* What the task asks: When you reach the line containing "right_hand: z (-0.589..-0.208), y", stop after it; until then, copy each line of the listing exactly, starting with the first.
————————
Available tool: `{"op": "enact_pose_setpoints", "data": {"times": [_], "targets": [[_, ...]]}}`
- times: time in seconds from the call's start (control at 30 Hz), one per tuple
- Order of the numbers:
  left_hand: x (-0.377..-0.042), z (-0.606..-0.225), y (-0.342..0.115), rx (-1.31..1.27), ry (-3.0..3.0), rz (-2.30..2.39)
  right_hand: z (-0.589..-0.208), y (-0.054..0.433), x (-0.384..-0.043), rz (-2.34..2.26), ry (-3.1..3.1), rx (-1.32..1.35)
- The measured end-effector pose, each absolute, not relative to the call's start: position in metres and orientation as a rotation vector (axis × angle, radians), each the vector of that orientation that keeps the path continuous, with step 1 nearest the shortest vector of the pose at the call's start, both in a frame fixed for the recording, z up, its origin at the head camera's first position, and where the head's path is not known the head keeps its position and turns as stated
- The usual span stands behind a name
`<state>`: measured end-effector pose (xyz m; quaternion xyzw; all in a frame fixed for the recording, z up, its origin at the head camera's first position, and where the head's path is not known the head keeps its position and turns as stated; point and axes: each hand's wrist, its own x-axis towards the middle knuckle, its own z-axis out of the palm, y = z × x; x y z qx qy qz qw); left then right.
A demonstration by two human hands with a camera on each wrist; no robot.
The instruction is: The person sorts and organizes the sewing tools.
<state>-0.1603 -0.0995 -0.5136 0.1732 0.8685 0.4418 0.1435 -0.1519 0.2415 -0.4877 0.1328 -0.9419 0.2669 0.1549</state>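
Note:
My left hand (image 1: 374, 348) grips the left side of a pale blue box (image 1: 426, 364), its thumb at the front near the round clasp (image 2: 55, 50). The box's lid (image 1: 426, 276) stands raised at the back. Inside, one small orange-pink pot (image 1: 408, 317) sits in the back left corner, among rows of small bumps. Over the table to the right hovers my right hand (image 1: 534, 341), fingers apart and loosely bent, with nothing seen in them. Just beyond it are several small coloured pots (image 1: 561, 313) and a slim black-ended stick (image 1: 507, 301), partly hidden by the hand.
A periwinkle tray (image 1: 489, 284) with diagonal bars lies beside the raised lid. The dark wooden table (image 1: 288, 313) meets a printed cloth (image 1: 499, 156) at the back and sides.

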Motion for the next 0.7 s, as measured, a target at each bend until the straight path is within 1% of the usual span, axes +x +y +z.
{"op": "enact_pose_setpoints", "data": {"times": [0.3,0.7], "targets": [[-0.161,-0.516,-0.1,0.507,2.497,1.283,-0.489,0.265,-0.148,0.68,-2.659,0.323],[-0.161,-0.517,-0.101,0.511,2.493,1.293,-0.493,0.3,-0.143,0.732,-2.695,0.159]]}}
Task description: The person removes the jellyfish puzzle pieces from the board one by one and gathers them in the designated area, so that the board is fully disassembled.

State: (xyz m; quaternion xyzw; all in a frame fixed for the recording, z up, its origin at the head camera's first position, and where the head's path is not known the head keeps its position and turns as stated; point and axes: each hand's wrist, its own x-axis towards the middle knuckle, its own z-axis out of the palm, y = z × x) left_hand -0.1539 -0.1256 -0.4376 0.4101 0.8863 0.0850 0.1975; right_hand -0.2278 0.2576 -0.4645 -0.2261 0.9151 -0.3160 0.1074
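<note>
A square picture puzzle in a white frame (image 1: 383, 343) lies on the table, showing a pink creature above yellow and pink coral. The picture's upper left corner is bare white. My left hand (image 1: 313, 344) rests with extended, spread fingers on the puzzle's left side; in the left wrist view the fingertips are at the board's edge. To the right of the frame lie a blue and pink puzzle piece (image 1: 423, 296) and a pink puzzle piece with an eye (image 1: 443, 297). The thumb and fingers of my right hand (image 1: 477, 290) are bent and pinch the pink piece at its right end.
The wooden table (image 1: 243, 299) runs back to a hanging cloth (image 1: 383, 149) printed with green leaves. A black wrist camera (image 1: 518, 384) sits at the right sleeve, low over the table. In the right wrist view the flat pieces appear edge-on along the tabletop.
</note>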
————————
* Answer for this exercise:
Available tool: `{"op": "enact_pose_setpoints", "data": {"times": [_], "targets": [[_, ...]]}}`
- times: time in seconds from the call's start (control at 30 Hz), one per tuple
- Order of the numbers:
  left_hand: x (-0.377..-0.042), z (-0.606..-0.225), y (-0.342..0.115), rx (-1.31..1.27), ry (-3.0..3.0), rz (-2.30..2.39)
  right_hand: z (-0.589..-0.208), y (-0.054..0.433), x (-0.384..-0.043), rz (-2.34..2.26), ry (-3.1..3.1), rx (-1.32..1.35)

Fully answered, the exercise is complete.